I’ve been an Oyster subscriber since early 2014 and have been quite pleased with the service. As both an Oyster customer and a member of the publishing industry community, I offer these five lessons from the Oyster experience:

  1. Unsustainable business models are, well, unsustainable – Oyster had to find a way to attract readers as well as publishers. To address the latter, they made the mistake of promising to pay publishers their portion of the full digital list price as soon as a subscriber read a certain percentage of the book. This percentage was set far too low, so publishers jumped at the opportunity and Oyster ended up losing money on subscribers who exceeded the threshold on two or more books in a month. Approximately 14 months ago I suggested Oyster (and competitor Scribd) were on borrowed time and that they had about 18 months to adjust or fade away. It appears at least one of them will disappear within that 18-month window.
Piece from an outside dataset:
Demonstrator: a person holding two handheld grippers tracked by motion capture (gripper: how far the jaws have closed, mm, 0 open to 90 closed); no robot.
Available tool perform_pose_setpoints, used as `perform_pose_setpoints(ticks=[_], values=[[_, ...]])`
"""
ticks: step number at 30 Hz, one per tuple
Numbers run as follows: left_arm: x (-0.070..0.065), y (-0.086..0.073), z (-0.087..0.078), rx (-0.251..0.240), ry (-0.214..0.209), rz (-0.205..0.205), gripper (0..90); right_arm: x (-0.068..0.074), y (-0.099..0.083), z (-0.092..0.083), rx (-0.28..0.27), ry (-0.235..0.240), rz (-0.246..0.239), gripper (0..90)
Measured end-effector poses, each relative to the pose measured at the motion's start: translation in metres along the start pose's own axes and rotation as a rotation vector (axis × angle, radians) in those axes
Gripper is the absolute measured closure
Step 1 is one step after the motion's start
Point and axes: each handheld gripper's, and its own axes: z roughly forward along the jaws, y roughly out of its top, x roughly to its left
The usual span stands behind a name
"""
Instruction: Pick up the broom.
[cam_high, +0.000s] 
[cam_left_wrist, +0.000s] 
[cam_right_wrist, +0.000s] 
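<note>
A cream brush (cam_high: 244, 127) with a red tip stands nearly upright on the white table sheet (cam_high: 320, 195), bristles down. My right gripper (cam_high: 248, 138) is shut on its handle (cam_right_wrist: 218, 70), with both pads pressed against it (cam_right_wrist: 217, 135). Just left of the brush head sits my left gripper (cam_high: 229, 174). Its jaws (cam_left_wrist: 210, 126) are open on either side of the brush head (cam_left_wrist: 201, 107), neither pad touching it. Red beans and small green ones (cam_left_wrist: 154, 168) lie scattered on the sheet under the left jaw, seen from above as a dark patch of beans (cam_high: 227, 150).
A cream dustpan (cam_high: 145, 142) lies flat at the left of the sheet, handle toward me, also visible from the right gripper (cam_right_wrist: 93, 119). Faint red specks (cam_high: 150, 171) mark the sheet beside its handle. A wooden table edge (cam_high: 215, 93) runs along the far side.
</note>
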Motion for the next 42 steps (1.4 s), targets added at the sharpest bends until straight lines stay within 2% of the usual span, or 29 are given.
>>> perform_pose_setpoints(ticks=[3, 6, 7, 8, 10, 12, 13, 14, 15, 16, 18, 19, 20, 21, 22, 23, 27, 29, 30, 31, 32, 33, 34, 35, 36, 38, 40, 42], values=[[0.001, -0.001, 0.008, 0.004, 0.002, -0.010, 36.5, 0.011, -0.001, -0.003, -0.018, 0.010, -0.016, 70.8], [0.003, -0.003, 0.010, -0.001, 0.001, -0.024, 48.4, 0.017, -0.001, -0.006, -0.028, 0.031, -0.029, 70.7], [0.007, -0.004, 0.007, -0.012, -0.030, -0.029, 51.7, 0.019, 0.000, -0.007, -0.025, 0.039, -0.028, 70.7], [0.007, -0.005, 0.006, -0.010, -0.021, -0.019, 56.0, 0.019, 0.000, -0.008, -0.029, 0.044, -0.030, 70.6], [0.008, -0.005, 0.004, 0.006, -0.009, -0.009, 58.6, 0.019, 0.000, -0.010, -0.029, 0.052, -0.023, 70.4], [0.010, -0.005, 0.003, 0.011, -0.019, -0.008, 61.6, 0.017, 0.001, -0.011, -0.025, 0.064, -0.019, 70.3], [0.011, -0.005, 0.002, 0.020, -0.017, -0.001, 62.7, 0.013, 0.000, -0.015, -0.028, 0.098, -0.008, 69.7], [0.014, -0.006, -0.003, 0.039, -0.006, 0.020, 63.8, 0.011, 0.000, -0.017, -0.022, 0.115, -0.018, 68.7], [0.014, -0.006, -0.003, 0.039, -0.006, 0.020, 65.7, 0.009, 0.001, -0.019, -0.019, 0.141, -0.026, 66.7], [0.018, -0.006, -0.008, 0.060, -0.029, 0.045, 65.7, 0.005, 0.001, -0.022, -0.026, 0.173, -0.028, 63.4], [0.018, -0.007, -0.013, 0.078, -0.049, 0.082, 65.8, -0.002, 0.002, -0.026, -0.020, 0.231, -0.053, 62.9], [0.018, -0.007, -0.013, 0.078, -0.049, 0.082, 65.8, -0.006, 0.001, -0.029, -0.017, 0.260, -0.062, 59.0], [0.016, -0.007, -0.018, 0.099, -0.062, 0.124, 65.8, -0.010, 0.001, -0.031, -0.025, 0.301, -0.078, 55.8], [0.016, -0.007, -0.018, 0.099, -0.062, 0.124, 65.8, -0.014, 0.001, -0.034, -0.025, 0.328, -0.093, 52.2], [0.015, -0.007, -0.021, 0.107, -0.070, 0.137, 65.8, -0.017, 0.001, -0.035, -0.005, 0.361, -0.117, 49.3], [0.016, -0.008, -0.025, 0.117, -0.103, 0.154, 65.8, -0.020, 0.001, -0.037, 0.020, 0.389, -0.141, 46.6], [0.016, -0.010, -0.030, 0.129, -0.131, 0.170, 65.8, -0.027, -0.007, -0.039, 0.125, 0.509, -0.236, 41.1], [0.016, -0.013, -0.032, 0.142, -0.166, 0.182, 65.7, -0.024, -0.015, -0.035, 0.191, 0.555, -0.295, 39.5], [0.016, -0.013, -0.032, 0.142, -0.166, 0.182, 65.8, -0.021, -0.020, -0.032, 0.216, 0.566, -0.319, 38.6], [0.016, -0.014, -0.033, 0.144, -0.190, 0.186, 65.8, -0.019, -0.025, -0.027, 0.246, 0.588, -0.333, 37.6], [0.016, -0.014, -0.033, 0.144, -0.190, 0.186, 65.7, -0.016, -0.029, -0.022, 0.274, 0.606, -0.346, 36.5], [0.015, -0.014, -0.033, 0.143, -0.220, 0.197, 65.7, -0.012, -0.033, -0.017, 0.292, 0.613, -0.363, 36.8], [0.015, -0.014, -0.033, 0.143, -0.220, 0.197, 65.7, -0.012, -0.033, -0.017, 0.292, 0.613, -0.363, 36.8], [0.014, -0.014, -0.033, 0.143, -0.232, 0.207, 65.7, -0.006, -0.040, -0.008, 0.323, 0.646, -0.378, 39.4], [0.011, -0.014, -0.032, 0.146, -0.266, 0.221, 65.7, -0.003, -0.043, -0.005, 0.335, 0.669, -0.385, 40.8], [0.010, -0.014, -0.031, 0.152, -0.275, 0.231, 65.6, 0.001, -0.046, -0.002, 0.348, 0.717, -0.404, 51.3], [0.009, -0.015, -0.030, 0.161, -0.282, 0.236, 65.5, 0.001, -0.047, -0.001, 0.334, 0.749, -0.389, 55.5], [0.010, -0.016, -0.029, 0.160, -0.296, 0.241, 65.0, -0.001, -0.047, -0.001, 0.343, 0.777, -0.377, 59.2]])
  2. Adjusting business models is hard – Oyster tried to address the mounting financial pressure earlier this year when they announced plans to sell books as well as rent them. Even though Oyster was hardly a household brand name, the niche they carved out was clearly defined in the all-you-can-read space. It’s nice to think you can add buying to the rental model, especially when it creates one common bookshelf for the reader. The problem though is that one company already dominates the ebook selling business, so without a compelling advantage over existing models there was no reason for consumers to buy as well as rent from Oyster. 
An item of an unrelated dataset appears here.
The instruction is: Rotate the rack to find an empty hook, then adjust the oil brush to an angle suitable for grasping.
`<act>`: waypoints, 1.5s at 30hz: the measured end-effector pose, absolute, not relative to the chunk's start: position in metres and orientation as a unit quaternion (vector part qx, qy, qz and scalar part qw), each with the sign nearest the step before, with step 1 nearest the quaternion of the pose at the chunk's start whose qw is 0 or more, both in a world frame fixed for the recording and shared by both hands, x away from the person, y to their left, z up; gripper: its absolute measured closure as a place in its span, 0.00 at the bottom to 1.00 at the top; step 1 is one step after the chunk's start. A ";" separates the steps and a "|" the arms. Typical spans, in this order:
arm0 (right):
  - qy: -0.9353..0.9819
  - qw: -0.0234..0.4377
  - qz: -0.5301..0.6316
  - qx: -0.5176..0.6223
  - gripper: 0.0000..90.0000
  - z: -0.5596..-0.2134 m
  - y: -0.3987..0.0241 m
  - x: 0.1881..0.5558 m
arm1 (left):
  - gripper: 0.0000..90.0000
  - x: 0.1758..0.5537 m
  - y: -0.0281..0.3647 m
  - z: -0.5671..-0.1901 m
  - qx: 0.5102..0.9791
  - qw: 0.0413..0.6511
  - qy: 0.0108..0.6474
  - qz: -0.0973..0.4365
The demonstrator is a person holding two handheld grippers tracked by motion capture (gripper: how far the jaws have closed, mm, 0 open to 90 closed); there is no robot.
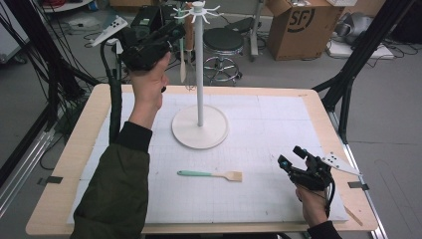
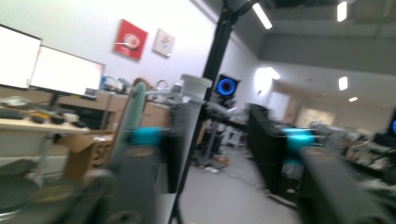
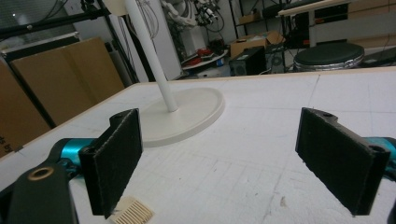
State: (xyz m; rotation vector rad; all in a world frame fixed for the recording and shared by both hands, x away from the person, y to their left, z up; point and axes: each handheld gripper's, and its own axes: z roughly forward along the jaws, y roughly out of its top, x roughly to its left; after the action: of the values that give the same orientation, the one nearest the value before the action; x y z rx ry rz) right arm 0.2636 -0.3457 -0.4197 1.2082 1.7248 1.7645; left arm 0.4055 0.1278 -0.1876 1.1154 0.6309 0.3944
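Hovering left claw (image 1: 171, 32) raised at top of white rack (image 1: 199, 74), jaws apart, gripping nothing, beside hung green-handled utensil (image 1: 182, 59); right claw (image 1: 293, 159) wide open, empty, low over counter (image 1: 278, 124); spatula (image 1: 211, 175) lies flat on counter before rack base

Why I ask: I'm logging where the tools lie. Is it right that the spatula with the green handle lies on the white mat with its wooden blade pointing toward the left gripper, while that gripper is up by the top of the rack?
Not quite. The spatula lies on the mat, but its blade points toward the right gripper. The high view shows this. The left gripper is indeed up by the rack top.
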 end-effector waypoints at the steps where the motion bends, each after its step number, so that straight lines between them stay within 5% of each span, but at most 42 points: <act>1: 0.615 0.195 0.630 0.432 0.15 -0.420 -0.345 0.263 | 0.50 0.404 0.128 -0.188 0.520 0.783 0.289 0.181; 3: 0.616 0.196 0.630 0.430 0.15 -0.419 -0.345 0.263 | 0.41 0.401 0.130 -0.189 0.525 0.784 0.278 0.179; 13: 0.616 0.203 0.628 0.430 0.15 -0.420 -0.344 0.262 | 0.33 0.378 0.143 -0.206 0.534 0.778 0.272 0.187; 32: 0.632 0.208 0.618 0.419 0.15 -0.421 -0.331 0.261 | 0.33 0.338 0.154 -0.305 0.549 0.765 0.292 0.168; 45: 0.639 0.206 0.615 0.413 0.16 -0.421 -0.326 0.259 | 0.33 0.319 0.162 -0.336 0.553 0.758 0.303 0.167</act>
State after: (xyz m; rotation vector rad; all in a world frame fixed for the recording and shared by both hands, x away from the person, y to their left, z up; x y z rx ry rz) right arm 0.2591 -0.3262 -0.4206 1.1503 1.7816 1.7136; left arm 0.3193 0.1616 -0.3356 1.2038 0.6612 0.3648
  3. Content sampling remains broken – Everyone in the industry should applaud Oyster’s efforts to solve the content sampling problem. My wife and I share our Oyster subscription, btw. When I told her that Oyster is circling the drain her biggest disappointment is that she’ll no longer be able to explore so many new books and authors. Like many, she loved the fact that you could read part of an Oyster ebook, abandon it at any point and never feel guilty. The x% free sampling model that exists elsewhere, and sometimes barely gives you something to read beyond the frontmatter, is weak at best.
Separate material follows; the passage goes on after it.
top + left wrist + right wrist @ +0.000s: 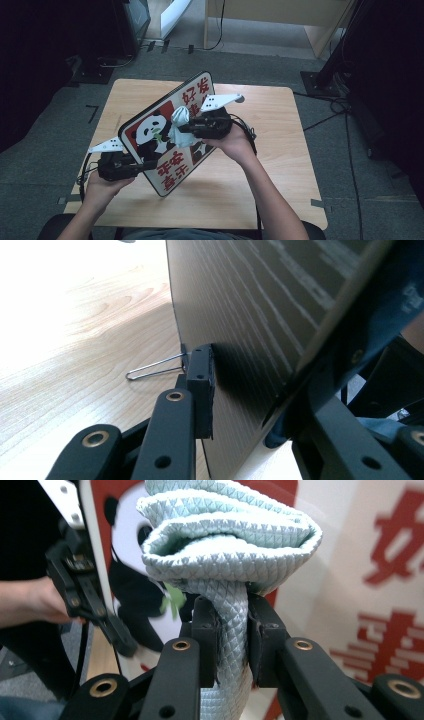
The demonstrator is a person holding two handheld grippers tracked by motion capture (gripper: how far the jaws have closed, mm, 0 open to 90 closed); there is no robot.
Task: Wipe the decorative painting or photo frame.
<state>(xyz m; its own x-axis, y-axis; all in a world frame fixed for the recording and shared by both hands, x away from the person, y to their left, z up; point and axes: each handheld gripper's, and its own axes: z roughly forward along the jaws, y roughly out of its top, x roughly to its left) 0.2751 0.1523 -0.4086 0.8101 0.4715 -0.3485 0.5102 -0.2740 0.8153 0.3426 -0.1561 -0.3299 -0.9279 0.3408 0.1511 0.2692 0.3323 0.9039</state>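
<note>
Both tongs are pinching something: the left gripper [145, 165] clamps the near left edge of a flat rectangular sign board printed with a panda and red characters [167, 132], held tilted above the light wooden table [280, 165], nearer its left edge. A wire clip [155, 369] juts from that clamped edge. Farther in, the right gripper [232, 625] squeezes a bunched pale green quilted cloth [230, 545] against the board's printed face.

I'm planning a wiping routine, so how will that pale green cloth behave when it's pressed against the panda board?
The cloth probably flops and squashes: it bunches in loose folds above the right gripper. Its quilted weave likely grips rather than slips. It looks light, so the board, clamped by the left gripper, should hardly tip.
</note>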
  4. Think depth, not breadth – Oyster wasn’t the first all-you-can-read ebook subscription and it won’t be the last. The ones that have thrived for years tend to focus on a particular genre or audience. They don’t try to lure customers in for the low, low price of $9.95 per month and they don’t pay publishers as though the book was sold. So in addition to working with a more viable business model, they tend to focus on a specific customer and offer enough depth to keep them engaged.
  5. All-you-can-read subscriptions devalue content – It’s true. When you’re only paying $9.95 per month to read as much as you want you start questioning the purchase price on $10 ebooks. If you’re a publisher and you already cringe when your ebooks are discounted to $9.95 or less you’ll feel even more uncomfortable participating in all-you-can-read platforms. Then again, re-read the previous point about depth and monthly pricing before you completely opt out of subscription services down the road.

It’s unclear when Oyster will disappear but I’m glad they at least warned us and didn’t abruptly shut down one morning. As I race to finish a couple of lengthy books I started a few weeks ago I’m hoping Oyster might grant a final wish to subscribers: Let us keep the books we’ve almost completed. Publishers have already been made whole on these so I’d like to think they would support the concept as well.